§ **INSTRUCTIONS TO FOLLOW**:
Give the total of lines holding the word "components" in the records below, and nothing else.

*****

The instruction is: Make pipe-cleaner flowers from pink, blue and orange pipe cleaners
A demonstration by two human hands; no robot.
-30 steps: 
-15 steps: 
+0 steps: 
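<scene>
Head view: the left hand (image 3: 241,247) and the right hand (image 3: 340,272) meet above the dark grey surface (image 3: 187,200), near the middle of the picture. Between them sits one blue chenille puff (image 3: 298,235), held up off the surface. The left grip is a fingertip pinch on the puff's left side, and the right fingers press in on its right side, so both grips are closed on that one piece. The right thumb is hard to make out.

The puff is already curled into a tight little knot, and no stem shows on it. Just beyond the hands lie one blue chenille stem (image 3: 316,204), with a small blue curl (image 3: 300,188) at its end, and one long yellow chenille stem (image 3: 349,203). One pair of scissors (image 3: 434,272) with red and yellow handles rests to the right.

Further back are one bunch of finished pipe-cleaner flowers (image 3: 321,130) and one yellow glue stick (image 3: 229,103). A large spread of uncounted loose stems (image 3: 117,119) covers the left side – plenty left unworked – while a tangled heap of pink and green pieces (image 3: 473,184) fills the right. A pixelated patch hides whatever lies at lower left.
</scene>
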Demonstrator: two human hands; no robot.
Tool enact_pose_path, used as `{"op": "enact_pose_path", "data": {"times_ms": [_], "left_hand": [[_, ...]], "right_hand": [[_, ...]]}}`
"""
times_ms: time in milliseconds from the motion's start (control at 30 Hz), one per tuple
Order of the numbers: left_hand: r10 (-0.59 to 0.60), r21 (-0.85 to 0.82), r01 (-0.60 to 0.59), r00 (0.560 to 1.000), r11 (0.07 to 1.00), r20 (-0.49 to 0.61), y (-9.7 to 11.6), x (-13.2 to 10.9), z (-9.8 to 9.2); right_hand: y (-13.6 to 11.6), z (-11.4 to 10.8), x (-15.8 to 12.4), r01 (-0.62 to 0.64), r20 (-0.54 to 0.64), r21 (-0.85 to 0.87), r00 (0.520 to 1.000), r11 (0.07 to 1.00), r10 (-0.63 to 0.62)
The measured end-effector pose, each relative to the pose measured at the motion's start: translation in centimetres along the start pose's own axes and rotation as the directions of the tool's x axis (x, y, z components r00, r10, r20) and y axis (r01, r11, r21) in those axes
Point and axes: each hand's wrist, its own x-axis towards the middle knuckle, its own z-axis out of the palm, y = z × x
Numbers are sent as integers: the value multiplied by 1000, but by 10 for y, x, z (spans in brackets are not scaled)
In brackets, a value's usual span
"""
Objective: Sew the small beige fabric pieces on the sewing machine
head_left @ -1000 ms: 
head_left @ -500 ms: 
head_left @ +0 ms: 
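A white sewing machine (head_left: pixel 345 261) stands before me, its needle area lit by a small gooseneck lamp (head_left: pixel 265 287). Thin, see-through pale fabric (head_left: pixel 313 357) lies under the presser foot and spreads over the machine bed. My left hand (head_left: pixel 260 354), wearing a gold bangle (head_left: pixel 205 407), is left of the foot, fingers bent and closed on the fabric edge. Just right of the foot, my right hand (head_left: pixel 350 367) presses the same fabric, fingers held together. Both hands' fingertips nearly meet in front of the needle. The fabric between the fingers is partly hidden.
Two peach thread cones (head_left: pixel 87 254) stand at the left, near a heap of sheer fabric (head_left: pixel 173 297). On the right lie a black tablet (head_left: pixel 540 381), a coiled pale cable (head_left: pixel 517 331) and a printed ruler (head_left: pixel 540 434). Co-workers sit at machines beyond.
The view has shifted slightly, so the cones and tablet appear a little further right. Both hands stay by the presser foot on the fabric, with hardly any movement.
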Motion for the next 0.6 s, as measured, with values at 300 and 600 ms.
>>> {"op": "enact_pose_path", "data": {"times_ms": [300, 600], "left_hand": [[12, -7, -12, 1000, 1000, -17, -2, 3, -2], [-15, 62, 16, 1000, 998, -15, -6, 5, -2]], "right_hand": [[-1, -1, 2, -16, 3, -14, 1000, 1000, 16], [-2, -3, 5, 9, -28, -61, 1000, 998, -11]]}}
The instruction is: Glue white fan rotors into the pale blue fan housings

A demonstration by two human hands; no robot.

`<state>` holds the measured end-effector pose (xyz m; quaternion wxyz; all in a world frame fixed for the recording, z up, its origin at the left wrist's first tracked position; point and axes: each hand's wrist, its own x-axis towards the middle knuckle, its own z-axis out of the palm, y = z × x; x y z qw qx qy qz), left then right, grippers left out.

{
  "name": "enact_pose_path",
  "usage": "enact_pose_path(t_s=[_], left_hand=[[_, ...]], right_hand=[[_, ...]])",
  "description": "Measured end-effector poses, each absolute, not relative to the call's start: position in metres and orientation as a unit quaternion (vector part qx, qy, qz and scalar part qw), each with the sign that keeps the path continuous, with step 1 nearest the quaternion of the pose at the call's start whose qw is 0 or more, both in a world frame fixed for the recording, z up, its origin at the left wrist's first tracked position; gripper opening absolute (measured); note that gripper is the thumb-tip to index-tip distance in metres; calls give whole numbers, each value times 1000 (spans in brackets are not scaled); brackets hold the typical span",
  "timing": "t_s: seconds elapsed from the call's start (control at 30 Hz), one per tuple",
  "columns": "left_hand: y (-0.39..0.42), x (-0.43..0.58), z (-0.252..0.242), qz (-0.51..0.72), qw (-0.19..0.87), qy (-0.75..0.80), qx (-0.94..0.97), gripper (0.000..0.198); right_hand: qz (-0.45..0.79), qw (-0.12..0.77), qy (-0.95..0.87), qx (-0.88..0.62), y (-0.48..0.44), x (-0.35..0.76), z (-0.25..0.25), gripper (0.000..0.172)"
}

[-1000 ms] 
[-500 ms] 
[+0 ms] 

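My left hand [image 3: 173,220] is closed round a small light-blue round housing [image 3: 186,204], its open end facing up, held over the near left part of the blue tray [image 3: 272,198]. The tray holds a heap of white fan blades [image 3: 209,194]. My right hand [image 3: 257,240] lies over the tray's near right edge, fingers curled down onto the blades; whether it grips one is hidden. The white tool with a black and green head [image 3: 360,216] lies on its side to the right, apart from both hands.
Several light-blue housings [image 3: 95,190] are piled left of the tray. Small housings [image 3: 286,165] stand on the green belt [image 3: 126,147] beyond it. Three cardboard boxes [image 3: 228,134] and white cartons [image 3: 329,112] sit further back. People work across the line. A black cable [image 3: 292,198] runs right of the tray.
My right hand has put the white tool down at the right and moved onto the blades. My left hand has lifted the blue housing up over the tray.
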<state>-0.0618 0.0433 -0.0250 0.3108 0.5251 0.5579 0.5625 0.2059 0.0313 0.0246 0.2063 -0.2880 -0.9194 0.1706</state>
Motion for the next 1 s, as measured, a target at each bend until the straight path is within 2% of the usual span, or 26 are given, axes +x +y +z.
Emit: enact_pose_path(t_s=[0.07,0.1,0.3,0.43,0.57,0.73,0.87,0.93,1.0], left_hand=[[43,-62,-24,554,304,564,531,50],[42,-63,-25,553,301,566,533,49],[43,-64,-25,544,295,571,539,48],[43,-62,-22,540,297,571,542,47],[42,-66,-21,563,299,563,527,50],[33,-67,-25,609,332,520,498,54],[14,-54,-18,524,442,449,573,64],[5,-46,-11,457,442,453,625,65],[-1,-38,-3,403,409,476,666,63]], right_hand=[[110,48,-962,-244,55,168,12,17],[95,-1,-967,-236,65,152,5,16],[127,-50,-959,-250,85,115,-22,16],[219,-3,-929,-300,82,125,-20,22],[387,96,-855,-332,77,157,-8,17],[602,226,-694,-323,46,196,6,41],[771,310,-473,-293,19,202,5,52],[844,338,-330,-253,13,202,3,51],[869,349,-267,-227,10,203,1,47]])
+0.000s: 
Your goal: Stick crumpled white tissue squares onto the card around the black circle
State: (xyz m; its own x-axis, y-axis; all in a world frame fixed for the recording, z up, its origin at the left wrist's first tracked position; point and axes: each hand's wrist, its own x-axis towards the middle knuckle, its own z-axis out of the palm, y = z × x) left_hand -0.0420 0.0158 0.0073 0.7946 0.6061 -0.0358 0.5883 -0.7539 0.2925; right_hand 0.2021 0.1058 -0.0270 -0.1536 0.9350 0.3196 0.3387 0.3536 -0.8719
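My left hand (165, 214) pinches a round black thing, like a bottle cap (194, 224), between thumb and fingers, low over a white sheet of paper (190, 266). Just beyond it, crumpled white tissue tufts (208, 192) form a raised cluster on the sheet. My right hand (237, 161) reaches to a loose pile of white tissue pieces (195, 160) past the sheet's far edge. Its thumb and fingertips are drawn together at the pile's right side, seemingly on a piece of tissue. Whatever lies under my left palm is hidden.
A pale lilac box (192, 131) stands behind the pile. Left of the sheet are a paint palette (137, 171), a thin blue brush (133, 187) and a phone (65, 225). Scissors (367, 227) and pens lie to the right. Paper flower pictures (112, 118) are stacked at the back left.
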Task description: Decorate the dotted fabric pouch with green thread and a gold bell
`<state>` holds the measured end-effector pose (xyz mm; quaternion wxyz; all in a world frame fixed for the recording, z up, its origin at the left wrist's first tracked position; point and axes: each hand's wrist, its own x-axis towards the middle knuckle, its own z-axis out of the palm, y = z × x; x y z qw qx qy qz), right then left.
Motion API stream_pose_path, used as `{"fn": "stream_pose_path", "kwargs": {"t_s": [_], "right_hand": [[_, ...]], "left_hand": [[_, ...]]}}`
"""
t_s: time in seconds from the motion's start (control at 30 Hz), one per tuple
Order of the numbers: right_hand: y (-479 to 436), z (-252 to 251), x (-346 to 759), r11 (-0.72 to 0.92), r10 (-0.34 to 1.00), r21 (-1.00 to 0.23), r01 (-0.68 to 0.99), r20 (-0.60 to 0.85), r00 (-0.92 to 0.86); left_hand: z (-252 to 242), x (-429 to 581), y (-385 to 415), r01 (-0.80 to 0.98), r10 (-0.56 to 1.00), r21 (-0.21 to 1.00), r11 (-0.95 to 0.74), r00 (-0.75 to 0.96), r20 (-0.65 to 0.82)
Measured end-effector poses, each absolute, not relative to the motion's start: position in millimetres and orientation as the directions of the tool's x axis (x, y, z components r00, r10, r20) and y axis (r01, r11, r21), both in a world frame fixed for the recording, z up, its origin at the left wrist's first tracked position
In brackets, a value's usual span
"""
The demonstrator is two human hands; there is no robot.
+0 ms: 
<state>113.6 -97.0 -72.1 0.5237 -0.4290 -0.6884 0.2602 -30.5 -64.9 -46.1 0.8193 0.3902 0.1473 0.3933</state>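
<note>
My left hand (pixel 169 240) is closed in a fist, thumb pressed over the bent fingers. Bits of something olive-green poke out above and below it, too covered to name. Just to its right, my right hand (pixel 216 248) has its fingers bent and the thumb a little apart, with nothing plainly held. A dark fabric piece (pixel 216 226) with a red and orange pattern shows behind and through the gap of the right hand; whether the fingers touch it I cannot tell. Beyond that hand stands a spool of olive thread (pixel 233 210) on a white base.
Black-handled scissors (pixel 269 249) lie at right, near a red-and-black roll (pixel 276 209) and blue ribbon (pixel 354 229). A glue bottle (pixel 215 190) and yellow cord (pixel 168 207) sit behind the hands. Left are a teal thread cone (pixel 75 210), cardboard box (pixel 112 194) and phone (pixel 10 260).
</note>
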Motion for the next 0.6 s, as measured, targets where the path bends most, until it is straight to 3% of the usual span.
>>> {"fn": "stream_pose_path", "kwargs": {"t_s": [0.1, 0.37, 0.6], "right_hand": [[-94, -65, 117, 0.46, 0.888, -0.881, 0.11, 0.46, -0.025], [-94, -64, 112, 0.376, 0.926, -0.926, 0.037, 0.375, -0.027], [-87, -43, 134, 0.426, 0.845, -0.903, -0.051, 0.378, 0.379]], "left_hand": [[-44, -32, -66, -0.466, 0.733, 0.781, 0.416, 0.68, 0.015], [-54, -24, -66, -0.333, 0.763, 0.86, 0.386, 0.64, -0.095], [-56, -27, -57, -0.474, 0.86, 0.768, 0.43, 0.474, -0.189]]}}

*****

§ **SOLUTION TO THE PROBLEM**:
2